L'outil "Forensic" du logiciel InVid-WeVerify, co-développé par l'AFP, et disponible ici détecte également une différence de pixels, souvent synonyme de manipulation, précisément sur le texte de la bannière.
La nouvelle politique agricole de l'UE très critiquée
Si cette banderole a été manipulée, de nombreux agriculteurs européens ont exprimé leur colère vis-à-vis de l'Union européenne et sa nouvelle Politique agricole commune (PAC) appliquée depuis 2023 et qui court jusqu'en 2027.
L'AFP a par exemple photographié le 25 janvier, à Rennes, un homme avec un drapeau "Frexit" lors d'une manifestation d'agriculteurs.
Dans la nouvelle PAC , les aides versées aux agriculteurs sont conditionnées au respect de critères agro-environnementaux, dont l'obligation de laisser au moins 4% des terres arables en jachères ou d'infrastructures agro-écologiques (haies, bosquets, fossés, mares..).

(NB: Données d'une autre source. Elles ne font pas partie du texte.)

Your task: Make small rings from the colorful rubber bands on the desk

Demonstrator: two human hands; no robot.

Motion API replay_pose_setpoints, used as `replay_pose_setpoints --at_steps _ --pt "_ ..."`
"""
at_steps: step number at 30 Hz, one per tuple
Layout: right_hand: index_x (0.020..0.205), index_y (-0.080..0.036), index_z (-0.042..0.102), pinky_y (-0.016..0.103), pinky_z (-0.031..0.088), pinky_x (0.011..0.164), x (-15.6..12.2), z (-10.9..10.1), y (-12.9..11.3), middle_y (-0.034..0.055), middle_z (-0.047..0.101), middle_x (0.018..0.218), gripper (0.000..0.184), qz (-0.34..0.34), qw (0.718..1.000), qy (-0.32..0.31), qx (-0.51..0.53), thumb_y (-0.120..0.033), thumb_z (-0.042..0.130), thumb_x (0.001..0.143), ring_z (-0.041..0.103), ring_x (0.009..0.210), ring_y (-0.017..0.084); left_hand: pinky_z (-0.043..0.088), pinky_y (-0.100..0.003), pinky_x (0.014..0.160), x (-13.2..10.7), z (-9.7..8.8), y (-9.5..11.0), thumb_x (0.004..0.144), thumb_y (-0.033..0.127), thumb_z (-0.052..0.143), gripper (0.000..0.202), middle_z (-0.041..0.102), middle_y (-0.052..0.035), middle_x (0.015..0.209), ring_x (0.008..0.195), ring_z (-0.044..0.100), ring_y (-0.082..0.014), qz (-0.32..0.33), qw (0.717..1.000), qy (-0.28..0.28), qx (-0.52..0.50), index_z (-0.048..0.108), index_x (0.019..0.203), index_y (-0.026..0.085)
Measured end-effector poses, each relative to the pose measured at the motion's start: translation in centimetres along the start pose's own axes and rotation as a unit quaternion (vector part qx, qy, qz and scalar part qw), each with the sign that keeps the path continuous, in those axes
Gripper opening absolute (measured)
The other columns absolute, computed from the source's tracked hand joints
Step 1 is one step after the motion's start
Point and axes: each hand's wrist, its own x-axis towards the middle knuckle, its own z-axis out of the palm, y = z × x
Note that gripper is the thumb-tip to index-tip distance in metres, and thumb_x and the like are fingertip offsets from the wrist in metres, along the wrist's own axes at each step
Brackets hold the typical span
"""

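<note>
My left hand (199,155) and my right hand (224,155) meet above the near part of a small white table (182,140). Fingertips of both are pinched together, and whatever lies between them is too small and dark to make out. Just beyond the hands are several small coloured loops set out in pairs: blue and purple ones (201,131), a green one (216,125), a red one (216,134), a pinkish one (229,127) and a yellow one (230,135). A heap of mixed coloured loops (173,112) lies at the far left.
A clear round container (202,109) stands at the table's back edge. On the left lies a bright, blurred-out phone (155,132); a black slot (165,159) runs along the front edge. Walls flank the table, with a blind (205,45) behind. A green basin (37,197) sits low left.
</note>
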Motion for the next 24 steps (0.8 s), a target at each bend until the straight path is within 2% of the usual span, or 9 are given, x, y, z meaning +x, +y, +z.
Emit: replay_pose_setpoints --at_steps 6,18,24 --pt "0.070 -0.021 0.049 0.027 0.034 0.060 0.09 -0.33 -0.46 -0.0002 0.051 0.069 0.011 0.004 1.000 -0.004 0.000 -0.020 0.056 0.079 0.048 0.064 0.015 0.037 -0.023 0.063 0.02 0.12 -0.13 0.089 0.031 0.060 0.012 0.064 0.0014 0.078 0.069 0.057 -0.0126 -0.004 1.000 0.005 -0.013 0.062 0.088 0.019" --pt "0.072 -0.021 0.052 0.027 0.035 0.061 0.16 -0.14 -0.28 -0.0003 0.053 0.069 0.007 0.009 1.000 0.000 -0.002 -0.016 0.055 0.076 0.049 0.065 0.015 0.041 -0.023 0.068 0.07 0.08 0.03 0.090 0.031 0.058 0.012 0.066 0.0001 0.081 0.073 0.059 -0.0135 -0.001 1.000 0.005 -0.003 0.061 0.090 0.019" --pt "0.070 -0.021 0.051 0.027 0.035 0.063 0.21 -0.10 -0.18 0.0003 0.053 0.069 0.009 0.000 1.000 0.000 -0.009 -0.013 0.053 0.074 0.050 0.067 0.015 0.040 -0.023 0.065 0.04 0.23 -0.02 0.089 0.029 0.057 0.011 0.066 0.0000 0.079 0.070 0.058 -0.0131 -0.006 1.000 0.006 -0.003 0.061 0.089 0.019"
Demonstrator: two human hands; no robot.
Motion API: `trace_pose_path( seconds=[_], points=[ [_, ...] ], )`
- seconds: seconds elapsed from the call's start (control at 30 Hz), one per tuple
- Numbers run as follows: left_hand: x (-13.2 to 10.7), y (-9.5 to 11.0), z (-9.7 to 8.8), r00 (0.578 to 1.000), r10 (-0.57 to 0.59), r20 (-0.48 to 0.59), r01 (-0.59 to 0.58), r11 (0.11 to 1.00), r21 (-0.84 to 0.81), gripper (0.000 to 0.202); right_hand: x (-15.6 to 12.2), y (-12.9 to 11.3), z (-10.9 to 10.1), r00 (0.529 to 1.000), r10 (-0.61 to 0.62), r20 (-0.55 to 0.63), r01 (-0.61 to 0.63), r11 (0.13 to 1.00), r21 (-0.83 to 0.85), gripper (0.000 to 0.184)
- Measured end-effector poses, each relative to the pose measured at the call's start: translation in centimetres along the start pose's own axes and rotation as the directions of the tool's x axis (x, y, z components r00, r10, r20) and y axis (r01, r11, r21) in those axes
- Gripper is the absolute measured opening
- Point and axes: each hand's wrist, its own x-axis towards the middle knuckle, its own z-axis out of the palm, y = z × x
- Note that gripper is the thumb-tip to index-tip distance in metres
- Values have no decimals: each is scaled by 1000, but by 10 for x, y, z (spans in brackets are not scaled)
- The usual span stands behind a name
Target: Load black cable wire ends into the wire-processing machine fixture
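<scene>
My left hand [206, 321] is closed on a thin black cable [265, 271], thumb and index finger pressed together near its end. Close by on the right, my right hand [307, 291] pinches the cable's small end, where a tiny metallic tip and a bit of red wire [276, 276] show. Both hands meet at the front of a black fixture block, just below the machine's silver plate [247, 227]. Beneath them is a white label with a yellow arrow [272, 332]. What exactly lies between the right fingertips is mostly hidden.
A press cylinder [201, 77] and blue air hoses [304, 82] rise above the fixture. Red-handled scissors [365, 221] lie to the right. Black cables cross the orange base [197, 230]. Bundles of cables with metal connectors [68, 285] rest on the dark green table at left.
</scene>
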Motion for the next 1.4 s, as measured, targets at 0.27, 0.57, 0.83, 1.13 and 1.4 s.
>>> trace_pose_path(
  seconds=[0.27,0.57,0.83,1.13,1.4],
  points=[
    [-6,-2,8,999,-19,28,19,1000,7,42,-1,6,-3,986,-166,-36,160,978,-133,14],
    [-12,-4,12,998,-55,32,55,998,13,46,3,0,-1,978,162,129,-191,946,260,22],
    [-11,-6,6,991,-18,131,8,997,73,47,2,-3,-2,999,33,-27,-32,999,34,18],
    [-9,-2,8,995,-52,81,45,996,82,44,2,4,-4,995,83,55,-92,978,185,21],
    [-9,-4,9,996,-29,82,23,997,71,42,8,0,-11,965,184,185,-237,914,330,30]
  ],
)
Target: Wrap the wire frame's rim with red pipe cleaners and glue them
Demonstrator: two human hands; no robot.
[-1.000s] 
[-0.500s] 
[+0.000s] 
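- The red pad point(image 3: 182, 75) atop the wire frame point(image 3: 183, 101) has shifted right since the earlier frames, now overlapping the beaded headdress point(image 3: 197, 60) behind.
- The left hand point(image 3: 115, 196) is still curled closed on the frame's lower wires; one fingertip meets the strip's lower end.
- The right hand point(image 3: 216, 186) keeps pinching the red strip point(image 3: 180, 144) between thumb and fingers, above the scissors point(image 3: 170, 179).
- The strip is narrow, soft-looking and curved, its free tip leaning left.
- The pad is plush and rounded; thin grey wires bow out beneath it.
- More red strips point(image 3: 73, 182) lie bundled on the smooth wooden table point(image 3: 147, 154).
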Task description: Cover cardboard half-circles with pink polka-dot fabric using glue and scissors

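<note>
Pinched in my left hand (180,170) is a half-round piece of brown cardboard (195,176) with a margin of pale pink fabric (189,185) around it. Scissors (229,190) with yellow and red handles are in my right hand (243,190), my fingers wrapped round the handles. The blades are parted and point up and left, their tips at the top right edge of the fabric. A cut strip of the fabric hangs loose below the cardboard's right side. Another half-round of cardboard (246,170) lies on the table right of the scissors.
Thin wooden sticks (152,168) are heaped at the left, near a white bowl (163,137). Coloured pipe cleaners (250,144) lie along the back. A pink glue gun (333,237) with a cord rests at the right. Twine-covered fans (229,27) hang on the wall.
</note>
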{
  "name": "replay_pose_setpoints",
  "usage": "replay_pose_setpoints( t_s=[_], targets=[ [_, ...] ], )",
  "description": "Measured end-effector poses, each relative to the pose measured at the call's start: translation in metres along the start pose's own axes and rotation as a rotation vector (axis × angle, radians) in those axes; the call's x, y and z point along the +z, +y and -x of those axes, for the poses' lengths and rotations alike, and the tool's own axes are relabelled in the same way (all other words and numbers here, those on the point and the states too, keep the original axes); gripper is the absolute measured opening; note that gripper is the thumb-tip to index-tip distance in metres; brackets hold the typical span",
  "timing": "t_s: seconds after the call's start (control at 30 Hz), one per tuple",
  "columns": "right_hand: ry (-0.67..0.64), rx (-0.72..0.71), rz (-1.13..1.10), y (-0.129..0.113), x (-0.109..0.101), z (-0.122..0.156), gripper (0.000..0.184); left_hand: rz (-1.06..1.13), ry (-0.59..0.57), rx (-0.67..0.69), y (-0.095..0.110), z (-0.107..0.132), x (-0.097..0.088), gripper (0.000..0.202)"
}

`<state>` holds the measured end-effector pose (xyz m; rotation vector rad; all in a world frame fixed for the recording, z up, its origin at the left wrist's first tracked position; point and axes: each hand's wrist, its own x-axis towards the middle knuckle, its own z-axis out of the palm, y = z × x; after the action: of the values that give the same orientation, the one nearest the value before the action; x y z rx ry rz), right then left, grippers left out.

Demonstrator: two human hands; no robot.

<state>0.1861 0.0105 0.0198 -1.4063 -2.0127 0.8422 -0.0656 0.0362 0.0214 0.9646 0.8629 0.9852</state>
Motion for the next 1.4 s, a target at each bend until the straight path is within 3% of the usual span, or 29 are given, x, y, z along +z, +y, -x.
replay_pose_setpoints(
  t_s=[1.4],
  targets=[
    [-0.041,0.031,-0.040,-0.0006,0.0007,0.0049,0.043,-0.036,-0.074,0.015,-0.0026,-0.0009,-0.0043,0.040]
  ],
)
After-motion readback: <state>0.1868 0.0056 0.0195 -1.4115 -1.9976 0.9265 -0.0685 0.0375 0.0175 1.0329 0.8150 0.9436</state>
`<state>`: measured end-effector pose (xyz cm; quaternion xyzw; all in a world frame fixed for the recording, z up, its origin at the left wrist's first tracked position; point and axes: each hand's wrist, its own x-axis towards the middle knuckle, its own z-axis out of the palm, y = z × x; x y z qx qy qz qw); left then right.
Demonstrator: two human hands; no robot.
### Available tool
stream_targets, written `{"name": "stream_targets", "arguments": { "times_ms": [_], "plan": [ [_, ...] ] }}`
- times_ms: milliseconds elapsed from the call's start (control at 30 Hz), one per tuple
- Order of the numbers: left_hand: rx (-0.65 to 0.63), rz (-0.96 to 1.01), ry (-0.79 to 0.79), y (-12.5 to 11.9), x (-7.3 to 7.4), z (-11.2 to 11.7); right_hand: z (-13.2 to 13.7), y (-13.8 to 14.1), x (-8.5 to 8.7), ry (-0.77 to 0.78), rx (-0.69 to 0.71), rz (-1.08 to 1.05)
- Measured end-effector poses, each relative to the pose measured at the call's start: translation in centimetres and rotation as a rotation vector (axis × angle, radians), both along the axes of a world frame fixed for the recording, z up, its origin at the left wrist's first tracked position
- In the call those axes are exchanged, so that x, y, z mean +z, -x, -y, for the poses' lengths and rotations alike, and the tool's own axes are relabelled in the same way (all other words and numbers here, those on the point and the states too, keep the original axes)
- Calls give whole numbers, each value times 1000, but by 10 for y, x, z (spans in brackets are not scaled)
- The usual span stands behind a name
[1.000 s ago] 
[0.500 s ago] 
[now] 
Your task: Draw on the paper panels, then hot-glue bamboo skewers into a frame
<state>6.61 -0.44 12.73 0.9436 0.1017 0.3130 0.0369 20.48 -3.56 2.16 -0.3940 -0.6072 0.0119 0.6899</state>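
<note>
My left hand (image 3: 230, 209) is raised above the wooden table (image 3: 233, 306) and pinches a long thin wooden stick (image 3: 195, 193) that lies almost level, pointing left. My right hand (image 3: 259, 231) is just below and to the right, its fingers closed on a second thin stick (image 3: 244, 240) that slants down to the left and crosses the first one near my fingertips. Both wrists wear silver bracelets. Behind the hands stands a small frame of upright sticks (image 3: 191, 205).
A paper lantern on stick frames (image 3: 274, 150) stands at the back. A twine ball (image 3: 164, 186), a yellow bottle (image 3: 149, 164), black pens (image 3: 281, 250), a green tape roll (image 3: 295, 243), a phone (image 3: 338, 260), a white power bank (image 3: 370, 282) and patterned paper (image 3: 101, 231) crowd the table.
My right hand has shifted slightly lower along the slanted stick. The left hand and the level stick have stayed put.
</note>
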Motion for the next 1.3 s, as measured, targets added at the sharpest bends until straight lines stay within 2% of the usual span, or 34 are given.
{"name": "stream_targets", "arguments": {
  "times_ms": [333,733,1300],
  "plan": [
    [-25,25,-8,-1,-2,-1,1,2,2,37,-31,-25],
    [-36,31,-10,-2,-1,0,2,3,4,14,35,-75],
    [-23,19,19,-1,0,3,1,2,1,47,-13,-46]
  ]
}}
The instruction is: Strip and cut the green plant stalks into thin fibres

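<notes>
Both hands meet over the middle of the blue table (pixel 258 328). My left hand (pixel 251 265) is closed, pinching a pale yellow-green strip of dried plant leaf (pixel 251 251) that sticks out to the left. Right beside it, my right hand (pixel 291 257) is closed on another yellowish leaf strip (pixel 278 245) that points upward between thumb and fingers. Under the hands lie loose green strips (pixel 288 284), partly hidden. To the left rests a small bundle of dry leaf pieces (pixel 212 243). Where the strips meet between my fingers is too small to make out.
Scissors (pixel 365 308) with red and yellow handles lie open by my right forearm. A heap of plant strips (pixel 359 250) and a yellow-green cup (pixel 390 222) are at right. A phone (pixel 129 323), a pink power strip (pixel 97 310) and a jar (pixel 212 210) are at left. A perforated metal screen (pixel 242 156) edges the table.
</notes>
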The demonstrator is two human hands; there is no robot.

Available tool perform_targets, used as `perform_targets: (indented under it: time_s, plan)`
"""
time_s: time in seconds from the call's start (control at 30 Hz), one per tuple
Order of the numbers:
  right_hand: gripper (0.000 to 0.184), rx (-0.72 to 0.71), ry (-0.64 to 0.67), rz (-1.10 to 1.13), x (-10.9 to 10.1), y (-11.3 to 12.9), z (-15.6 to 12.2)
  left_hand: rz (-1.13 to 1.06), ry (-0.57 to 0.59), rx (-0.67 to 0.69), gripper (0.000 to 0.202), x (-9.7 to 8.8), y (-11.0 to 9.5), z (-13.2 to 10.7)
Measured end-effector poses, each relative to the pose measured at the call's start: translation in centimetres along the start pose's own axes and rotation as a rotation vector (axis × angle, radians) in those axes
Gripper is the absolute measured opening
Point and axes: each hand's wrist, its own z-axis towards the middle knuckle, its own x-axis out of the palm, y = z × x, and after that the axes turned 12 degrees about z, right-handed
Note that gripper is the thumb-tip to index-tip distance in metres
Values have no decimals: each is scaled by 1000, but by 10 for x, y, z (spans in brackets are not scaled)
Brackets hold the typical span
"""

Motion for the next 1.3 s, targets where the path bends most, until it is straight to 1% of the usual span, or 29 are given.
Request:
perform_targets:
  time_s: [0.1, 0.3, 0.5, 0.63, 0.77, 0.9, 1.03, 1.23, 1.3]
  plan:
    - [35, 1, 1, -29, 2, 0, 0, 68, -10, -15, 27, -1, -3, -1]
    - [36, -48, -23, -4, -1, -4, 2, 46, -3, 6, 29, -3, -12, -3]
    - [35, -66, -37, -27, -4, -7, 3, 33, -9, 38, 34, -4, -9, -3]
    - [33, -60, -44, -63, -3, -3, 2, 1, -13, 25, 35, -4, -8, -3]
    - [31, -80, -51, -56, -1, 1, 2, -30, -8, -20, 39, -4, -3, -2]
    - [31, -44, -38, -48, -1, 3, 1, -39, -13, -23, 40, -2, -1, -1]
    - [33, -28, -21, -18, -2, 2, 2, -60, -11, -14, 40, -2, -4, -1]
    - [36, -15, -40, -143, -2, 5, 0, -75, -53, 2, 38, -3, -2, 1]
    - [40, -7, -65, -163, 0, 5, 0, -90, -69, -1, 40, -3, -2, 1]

Un taux minimum pouvant être ramené à 3%, s'ils y ajoutent 4% de cultures intermédiaires ou fixatrices d'azote sans produits phytosanitaires, pour atteindre 7% favorables à la biodiversité.
Après le déclenchement du conflit ukrainien, Bruxelles a suspendu l'application de cette condition pour pouvoir produire davantage et compenser les perturbations de l'offre céréalière d'Ukraine et de Russie.
Cette dérogation a expiré fin 2023, malgré l'appel cet automne d'une dizaine d'Etats réclamant sa prolongation au moins partielle pour 2024.
Agriculteurs et élus dénoncent des contrôles de conformité parfois trop tatillons, pour ces critères entraînant de nouvelles dépenses non-productives et un surcroît de formulaires.
Une vague de désinformation sur les manifestations des agriculteurs
Qu'ils soient simples citoyens, influenceurs, responsables politiques, et souvent pro-russes, les adeptes de théories complotistes s'enthousiasment pour les manifestations d'agriculteurs en France et en Europe, y voyant un symbole parfait de leur "combat" contre les élites et l'écologie, expliquait déjà le 26 janvier l'AFP dans une dépêche (archive ici).
Sur les réseaux sociaux et dans certains médias, "les agriculteurs sont utilisés par ces acteurs idéologiques, politiques et influenceurs pour faire passer leurs messages (...) Ces manifestations sont un levier intéressant pour eux, car l'agriculture évoque la terre, les racines, notre culture, le 'vrai Français' opprimé par les élites déconnectées, mondialistes, la technocratie bruxelloise", qu'ils dénoncent déjà régulièrement, analysait dans cet article Jean-Yves Dormagen, professeur de sciences politiques et président du laboratoire d'étude de l'opinion Cluster17.
Des idées qui convergent aussi avec celles portées par les mouvements identitaires et les partis d'extrême droite, dont des responsables politiques ont apporté un net soutien aux agriculteurs, à quelques mois des élections européennes.